Generic Instance Variables

As a Rubyist, you likely know that in Ruby everything is an object, but that doesn’t mean all objects are equal.

In the context of instance variables, there are essentially three types of objects: T_OBJECT, T_CLASS/T_MODULE and then all the rest.

T_OBJECT are your classic objects that inherit from the BasicObject class. Their instance variables are stored inline directly inside the object slot, as long as it’s large enough. If it ends up overflowing, then a separated memory location is allocated, and instance variables are moved there, the object slot then only contains a pointer to that auxiliary memory.

T_CLASS and T_MODULE as their name suggests are all instances of the Class and Module classes. These are much larger than regular objects, as they need to keep track of a lot of things, such as their method table, a pointer to the parent class, etc:

>> ObjectSpace.memsize_of(Object.new)
=> 40
>> ObjectSpace.memsize_of(Class.new)
=> 192

As such, they never store their instance variables inline, they always store them in auxiliary memory, and they have dedicated space in their object slot to store the auxiliary memory pointer:

# internal/class.h
struct rb_classext_struct {
    VALUE *iv_ptr; // iv = instance variable
    // ...
}

And finally, there are all the other objects, such as T_STRING, T_ARRAY, T_HASH, T_REGEXP, etc. None of these have free space in their slot to store inline variables, and not even space to store the auxiliary memory pointer.
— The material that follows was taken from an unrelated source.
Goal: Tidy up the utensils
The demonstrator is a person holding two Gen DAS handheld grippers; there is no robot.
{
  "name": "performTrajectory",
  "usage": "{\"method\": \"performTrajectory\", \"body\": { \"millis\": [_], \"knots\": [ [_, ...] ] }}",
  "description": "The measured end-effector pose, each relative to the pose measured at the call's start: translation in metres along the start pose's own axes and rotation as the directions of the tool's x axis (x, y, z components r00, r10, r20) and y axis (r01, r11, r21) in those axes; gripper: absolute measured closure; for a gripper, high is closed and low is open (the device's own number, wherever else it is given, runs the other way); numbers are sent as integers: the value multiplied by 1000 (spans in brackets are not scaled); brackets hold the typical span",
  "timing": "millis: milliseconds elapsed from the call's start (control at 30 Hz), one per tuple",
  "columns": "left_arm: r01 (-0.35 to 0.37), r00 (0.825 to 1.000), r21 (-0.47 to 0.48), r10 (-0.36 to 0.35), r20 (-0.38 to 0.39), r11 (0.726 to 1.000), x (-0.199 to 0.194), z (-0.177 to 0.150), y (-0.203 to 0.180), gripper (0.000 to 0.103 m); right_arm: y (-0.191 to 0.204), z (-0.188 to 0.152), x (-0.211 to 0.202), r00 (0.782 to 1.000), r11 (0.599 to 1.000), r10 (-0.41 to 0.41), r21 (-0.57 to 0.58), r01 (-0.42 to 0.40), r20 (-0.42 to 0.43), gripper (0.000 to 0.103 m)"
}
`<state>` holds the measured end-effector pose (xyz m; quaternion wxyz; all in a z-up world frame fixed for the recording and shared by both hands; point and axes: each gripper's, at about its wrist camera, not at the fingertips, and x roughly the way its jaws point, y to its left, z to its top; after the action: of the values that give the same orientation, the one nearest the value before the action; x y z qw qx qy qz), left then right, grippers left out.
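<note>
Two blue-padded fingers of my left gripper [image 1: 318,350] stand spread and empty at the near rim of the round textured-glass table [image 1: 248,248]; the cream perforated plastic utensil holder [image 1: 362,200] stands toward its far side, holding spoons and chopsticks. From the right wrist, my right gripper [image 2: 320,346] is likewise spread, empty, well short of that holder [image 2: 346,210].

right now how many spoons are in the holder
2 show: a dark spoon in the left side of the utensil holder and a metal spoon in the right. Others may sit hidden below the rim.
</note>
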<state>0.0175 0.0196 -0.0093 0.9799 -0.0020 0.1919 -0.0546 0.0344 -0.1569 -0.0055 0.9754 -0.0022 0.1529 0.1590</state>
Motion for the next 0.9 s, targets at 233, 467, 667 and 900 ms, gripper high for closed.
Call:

So what does Ruby do when you do add an instance variable to such objects? Well, it stores it in a Hash-table of course!

In pseudo-Ruby, it would look like this:

module GenericIvarObject
  class GenericStorage
    attr_accessor :shape
    attr_reader :ivars

    def initialize
      @ivars = []
    end
  end

  def instance_variable_get(ivar_name)
    store = RubyVM.synchronize do
      GENERIC_STORAGE[self] ||= GenericStorage.new
    end

    if ivar_shape = store.shape.find(ivar_name)
      store.ivars[ivar_shape.next_ivar_index - 1]
    end
  end
end

As you probably have noticed or even guessed, since this is yet another global hash table, any access needs to be synchronized, which means that for objects other than T_OBJECT, T_CLASS and T_MODULE, my patch replaces one global synchronized hash with another…

So perhaps for these, keeping the original object -> id table would be preferable, that’s something I still need to figure out.

Conclusion

My patch isn’t finished. I still have to figure out how to best deal with “generic” objects, and probably refine the implementation some more, and perhaps it won’t even be merged at all in the end.

But I wanted to share it because explaining something helps me think about the problem, and also because while I don’t think object_id is currently the biggest Ractor bottleneck, it’s a good showcase of the type of work that needs to be done to make Ractors more parallel.

If you are curious about the patch, here’s what it currently looks like as of this writing.

Similar work will have to be done for other internal tables, such as the symbol table and the various method tables.